UA-89169382-1 Crônicas de Juvenal: Miopia anti-social

quarta-feira, 12 de setembro de 2012

Miopia anti-social

Como respeitar o limite entre seu quintal e o quintal do vizinho, se a cerca que antes o separava deixou de ser "visível"?

Pois bem: estou falando metaforicamente desse tipo de polimento social que coloca limites (necessários) nos ímpetos de agressão verbal e psicológica entre pares; que torna o convívio social possível e minimamente suportável; e que alija palavras rudes e preconceituosas antes mesmo que elas aflorem no palato do cidadão comum.

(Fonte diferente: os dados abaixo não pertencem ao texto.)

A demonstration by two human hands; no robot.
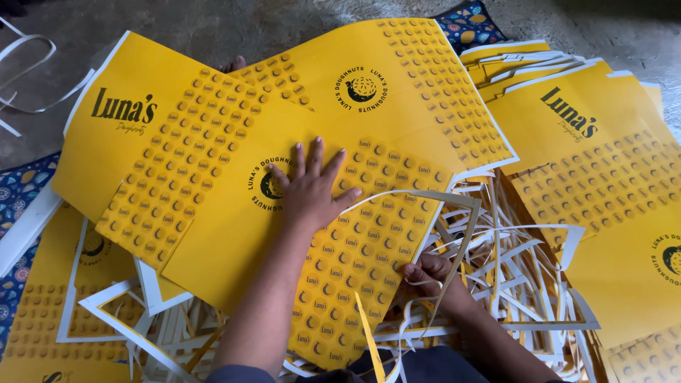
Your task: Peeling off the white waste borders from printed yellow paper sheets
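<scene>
Left hand (310,186) is spread wide, fingers fanned out, pressing flat on a yellow printed card sheet (234,234) that lies in the middle of the frame (round dark logo right under the fingertips). Right hand (428,275) sits lower, just right of centre, fingers curled shut around a thin white trim strip (454,245) that loops up along the sheet's right edge. Under and around that hand there's a tangled heap of white offcut strips (511,276). More yellow sheets: one overlapping at upper centre (397,78), a stack at the right of the frame (603,163). Grey floor (213,25) along the top.
</scene>
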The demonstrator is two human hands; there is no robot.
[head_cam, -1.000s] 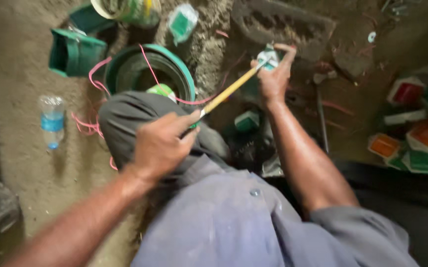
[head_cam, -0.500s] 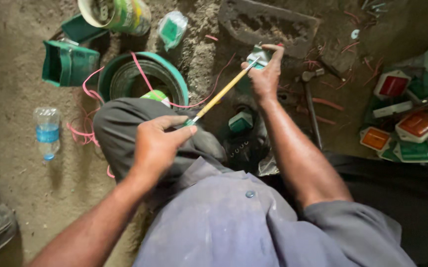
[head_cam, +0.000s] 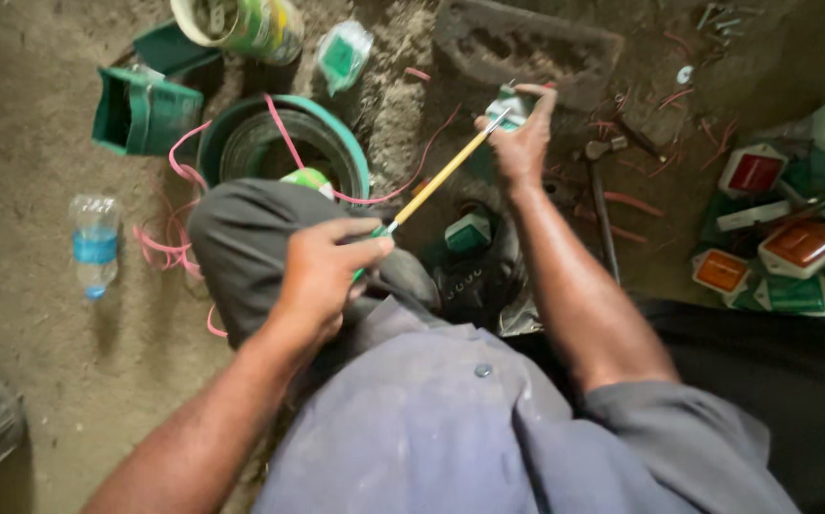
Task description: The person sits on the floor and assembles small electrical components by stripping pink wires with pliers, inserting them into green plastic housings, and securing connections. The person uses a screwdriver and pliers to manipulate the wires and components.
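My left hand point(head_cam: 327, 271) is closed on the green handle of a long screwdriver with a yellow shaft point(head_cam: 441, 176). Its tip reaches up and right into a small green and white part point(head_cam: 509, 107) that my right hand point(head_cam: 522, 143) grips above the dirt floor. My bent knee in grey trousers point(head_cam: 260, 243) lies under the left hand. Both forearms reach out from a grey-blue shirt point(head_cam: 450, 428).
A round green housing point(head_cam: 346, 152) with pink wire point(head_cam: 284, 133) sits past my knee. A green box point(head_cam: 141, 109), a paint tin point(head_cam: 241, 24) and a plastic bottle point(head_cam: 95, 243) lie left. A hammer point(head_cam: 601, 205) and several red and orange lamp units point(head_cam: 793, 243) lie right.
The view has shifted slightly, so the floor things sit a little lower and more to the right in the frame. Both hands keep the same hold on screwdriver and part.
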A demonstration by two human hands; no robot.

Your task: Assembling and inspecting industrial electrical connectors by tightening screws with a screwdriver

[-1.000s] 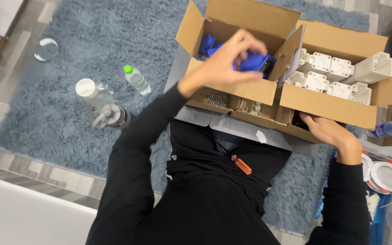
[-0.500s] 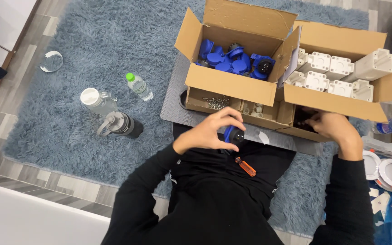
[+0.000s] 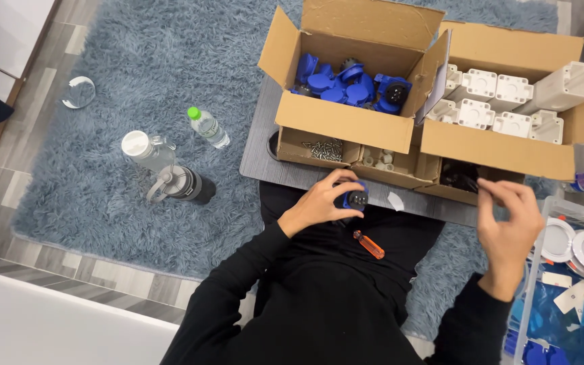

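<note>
Left hand [image 3: 319,201] curled around a blue socket connector [image 3: 354,199], black face up, held over the lap just beside the grey board's [image 3: 265,152] near edge. Orange-handled screwdriver [image 3: 368,244] lies on the lap just below it. Right hand [image 3: 510,220] raised near a small open carton [image 3: 469,177]; fingertips pinched together, whatever is between them too small to tell. Behind, a cardboard box [image 3: 346,122] holds more blue connectors [image 3: 336,81]; the box beside it [image 3: 501,145] holds white housings [image 3: 501,101]. Bottles [image 3: 170,165] lie on the rug [image 3: 116,61].
</note>
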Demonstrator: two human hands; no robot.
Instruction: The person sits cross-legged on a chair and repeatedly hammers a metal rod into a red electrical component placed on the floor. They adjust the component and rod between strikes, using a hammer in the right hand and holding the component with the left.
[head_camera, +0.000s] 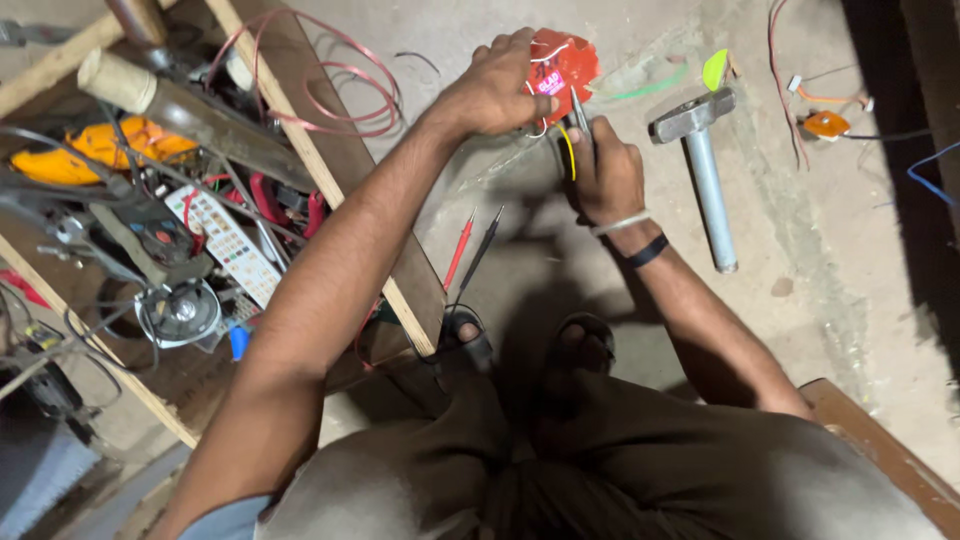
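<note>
Red round plastic part (562, 62) with thin white wires, at 12 o'clock, sits low over the bare concrete floor (850, 250). Left hand (492, 90) closed around its left edge, fingers curled over the rim. Right hand (603, 175) just below it, clamped on a slim metal tool (579, 108) whose tip meets the part; a yellow wire (570, 152) runs along this hand's fingers.

Floor: grey, dusty, stained. Steel hammer with a grey tube handle (703, 165) lies at 2 o'clock, just right of the right hand. Red and black meter probes (472, 245) lie at centre, between the forearms. Small orange lamp piece (826, 124) with loose wires at 2 o'clock, far edge.

At 9 to 11 o'clock, a wooden-framed crate (330, 170) crammed with tools, a coil of pink wire (330, 80), a white keypad remote (228, 243).
</note>
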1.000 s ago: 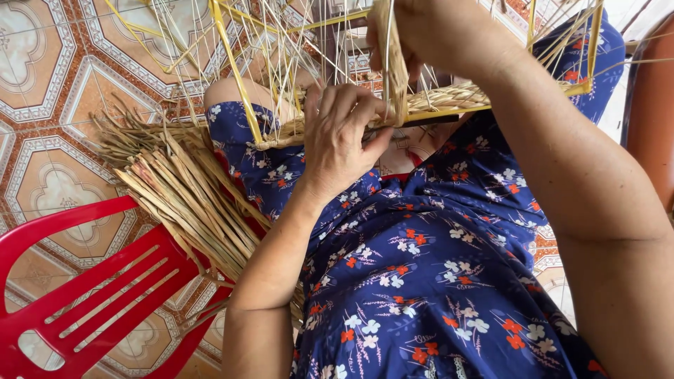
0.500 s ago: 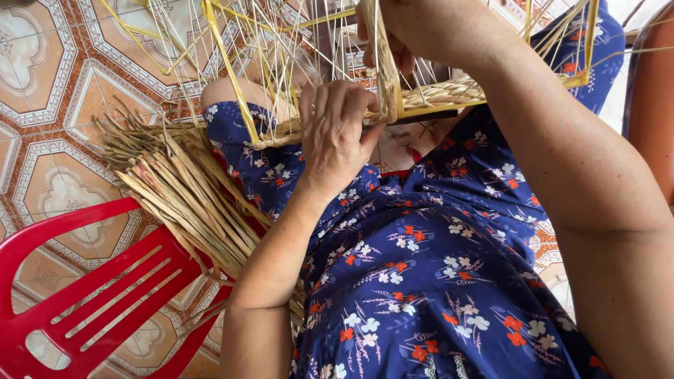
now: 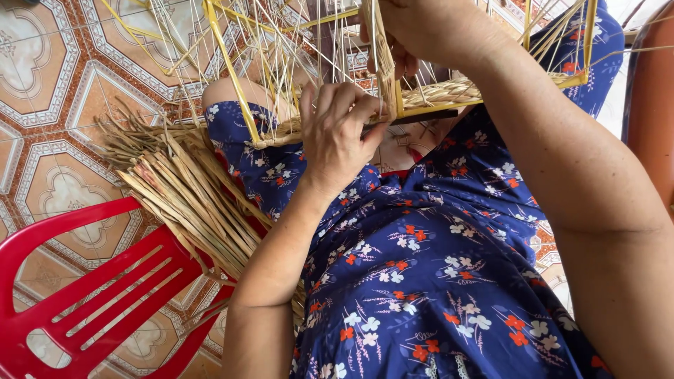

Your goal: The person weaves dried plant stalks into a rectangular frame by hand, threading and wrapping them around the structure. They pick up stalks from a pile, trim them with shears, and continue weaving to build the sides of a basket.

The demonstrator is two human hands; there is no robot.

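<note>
A half-woven straw basket on a yellow frame (image 3: 232, 67) rests on my lap, its woven rim (image 3: 449, 91) running left to right with thin upright strands above it. My left hand (image 3: 340, 133) presses against the rim from below, fingers curled on a flat straw strip (image 3: 382, 63). My right hand (image 3: 421, 31) is above it at the top edge, gripping the same strip and pulling it upward. A bundle of dry straw strips (image 3: 175, 189) lies across my left thigh.
I wear a blue dress with red and white flowers (image 3: 428, 281). A red plastic chair (image 3: 91, 295) stands at the lower left on a patterned tile floor (image 3: 49, 77). A brown rounded object (image 3: 649, 105) shows at the right edge.
My left hand has shifted slightly right along the rim and closed its fingers on the strip. The right hand has stayed high on the strip.
</note>
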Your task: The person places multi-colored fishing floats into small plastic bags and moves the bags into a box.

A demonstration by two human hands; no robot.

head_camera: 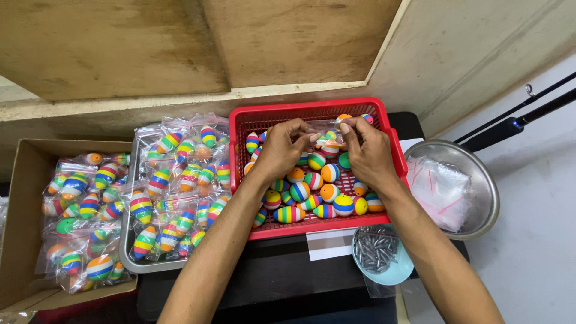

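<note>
My left hand [285, 147] and my right hand [366, 150] are held together over the red plastic basket [240, 129]. Both pinch a small clear plastic bag [327, 133] between the fingertips; a striped float shows inside it. Under the hands lie several loose striped floats [312, 195] in bright colours, some egg-shaped, some round, on the basket's floor.
A metal tray [129, 261] to the left is piled with bagged floats [180, 180]. Further left a cardboard box [24, 198] holds more bagged floats. A steel bowl [486, 204] with clear bags stands right, with a light-blue dish [396, 273] of small grey metal weights in front. Fishing rods [516, 123] lean at right.
</note>
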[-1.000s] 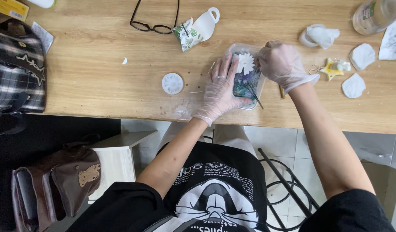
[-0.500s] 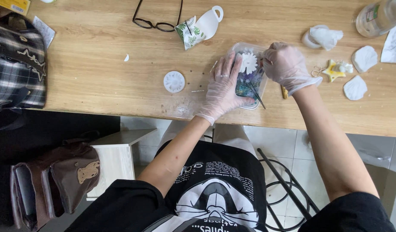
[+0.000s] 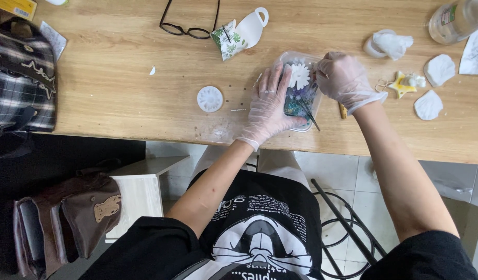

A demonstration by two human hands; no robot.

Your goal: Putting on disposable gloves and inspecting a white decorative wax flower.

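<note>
Little moved since the earlier frames: left hand (image 3: 270, 106) still pressed flat on the clear plastic tray (image 3: 301, 93), right hand (image 3: 342, 78) shifted only slightly at the tray's far right corner, thin stick (image 3: 307, 112) still lying slanted across the tray's near edge.

Left hand spread open, palm down, fingers covering the tray's left half, grasping nothing, only pinning. Right hand curled into a loose fist at the tray's far right rim; whether pinching something small cannot be told. Both in thin clear gloves.

Tray resting on the desk (image 3: 125, 88) near its front edge, holding a white flower piece (image 3: 300, 75) at the far end and blue-green material beneath.

To the left, a white round disc (image 3: 210, 98); farther back, glasses (image 3: 190, 28) and a white cup (image 3: 252, 26) lying tipped. To the right, a yellow star piece (image 3: 399, 85) and white shell shapes (image 3: 439, 70).

Best done, by judgement, with steady flat pressure from the left, small careful motions from the right, and no dragging of the stick through the coloured layer.
</note>
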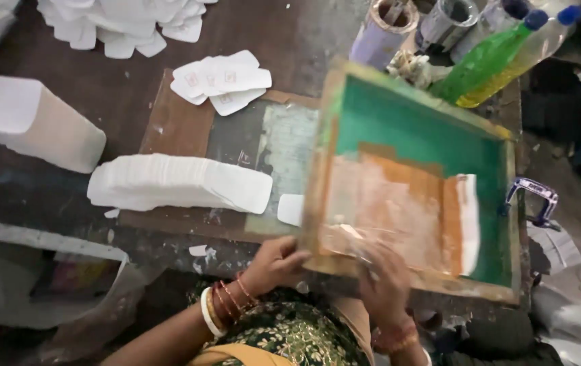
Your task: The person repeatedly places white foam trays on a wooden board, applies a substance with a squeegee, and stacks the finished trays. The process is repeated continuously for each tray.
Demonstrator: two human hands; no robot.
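Observation:
A wooden-framed printing screen [416, 91] with green mesh and an orange-and-white smeared middle lies tilted over the work board. My left hand [275, 263] grips the frame's near left corner. My right hand [384, 279] rests on the near edge of the frame, blurred by motion, with something thin and pale under its fingers that I cannot make out. A small blank white card [291, 209] sits on the board just left of the screen, partly under its edge.
A long stack of white cards [178, 183] lies on the brown board [175, 125]. Printed cards [222, 80] sit behind it, more white cards [124, 24] at the far edge. Green and yellow bottles [500, 57] and tins [388, 27] stand behind the screen. A metal clamp [533, 200] is at right.

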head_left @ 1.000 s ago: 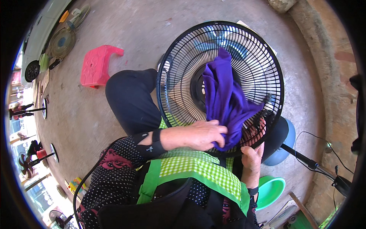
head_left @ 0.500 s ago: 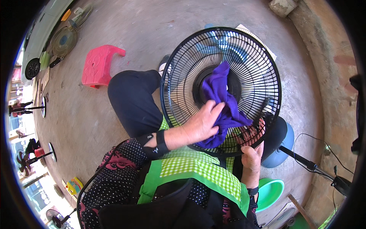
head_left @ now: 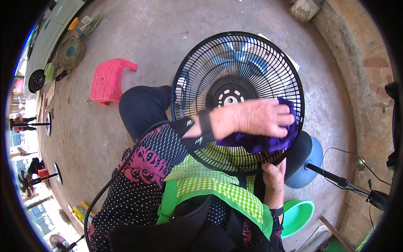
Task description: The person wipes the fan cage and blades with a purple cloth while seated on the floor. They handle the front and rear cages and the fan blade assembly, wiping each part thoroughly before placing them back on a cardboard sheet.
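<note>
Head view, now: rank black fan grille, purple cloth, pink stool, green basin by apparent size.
1. Black fan grille, clearly largest
2. Purple cloth and pink stool, unsure: the left hand covers part of the bunched cloth
3. Green basin, partly hidden by the right arm

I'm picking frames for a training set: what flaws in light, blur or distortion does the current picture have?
In the head view, the background toward the left rim is overexposed; the wall on the right bows with the fisheye curve, and the corners go black; the left hand on the purple cloth looks slightly motion-blurred, while the pink stool is fairly sharp.
</note>
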### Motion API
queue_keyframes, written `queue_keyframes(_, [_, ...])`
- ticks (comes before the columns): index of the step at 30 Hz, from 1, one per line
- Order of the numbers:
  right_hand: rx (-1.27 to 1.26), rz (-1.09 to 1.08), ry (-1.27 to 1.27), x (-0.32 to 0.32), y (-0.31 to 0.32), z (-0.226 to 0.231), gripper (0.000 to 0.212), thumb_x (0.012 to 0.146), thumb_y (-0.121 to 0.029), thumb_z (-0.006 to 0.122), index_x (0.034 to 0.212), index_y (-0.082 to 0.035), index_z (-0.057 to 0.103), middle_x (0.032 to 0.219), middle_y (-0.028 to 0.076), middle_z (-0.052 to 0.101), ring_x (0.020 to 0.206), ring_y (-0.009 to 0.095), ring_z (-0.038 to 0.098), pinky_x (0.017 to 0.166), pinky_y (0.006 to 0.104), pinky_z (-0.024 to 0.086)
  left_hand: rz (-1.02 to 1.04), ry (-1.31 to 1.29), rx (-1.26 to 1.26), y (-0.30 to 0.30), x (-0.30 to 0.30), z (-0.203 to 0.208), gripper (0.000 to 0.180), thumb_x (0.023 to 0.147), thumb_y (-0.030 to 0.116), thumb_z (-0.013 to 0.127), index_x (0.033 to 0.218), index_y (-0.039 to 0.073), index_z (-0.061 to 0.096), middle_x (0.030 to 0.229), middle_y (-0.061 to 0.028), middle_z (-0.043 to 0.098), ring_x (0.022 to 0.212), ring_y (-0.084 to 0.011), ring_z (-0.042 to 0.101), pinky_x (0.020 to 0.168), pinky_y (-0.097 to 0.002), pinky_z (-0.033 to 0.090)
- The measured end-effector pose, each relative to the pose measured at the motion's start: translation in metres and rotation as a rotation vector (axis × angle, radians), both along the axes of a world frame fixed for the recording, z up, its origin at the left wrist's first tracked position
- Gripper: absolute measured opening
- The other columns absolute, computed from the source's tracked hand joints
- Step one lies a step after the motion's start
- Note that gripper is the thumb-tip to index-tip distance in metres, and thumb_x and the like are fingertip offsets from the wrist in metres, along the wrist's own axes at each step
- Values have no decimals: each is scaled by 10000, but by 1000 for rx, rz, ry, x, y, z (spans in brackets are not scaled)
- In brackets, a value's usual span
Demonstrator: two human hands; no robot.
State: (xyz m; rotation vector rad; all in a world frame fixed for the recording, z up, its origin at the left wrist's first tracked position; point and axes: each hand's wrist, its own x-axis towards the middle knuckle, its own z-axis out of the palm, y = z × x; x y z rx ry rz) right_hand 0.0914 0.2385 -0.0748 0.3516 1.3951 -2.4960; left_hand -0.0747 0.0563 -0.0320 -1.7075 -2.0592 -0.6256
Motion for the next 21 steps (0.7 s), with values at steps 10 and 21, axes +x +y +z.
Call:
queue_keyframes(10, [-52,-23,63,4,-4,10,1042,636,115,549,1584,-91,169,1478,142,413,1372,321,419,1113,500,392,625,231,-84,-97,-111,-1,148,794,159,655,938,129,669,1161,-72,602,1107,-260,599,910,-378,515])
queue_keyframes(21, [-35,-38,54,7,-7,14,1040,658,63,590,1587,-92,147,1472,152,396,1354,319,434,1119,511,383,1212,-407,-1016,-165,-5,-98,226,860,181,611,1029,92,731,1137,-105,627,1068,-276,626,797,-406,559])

A notícia que suscitou o tema figura entre as mais lidas da Folha de S. Paulo online de hoje: "Um funcionário da empresa de acessórios Visou foi obrigado a fazer uma retratação pública por ofender, via rede social, uma consumidora que não recebeu a compra que fez e resolveu reclamar com o perfil da loja na rede social Facebook" (http://www1.folha.uol.com.br/mercado/1151709-funcionario-manda-cliente-insatisfeita-procurar-um-macho-loja-diz-que-fez-estorno.shtml).

Tomando partido da denunciante, a matéria da Folha reproduz um trecho do diálogo entre as partes que revela os pormenores da agressão verbal à cliente. A conduta do funcionário encarregado da mediação da empresa via redes sociais foi a tal ponto grosseira que beirou o surrealismo. É ao funcionário que se atribui a seguinte sequência de deselegâncias (peço perdão aos estômagos mais sensíveis, mas uma tal conduta precisa ser exposta para, no mínimo, causar bastante constrangimento ao seu autor):

- "Aproveita e leva isso para eles: VAI SE FODER SUA COMUNISTAZINHA DE MERDA.
e não vamos enviar merda nenhuma
vai transar sua mal comida
nem foto põe de tão feia que deve ser"

Diante de provas tão contundentes de tamanha inadequação social, creio não ser preciso esmiuçar o rico manancial de preconceitos que subjaz à mensagem.

Para mim, a questão é a seguinte: essa conversa mole de defesa das "mídias sociais" - um termo da moda que me faz subir nas tamancas, pois induz o leitor a pensar que as mídias convencionais prescindem das relações sociais - omite uma série de questões relevantes sobre limites socialmente aceitos e coletivamente construídos.

Em primeiro lugar, acredito que muitas pessoas hoje estão sendo acometidas de uma espécie de miopia social que não as deixa ver muito mais além do seu próprio umbigo. Em segundo lugar, acredito que muita gente anda perdendo o tino para perceber - e respeitar! - o limite colocado pelo outro. E mais: penso cada vez mais que uma boa parte dos "consumidores de mídias sociais" não sabe mais fazer a distinção entre o seu quintal e a praça pública, pois os limites entre esses dois espaços tão importantes - conquanto distintos - para a constituição da subjetividade foram a tal ponto banalizados, que eles nem sabem mais como e quando a adequação é necessária.

Em um mundo como o nosso, eivado de preconceito e individualismo, fica claro o risco que se corre: que a cerca  que antes delimitava o comportamento socialmente aceitável está sendo totalmente ignorada pelos míopes das mídias anti-sociais.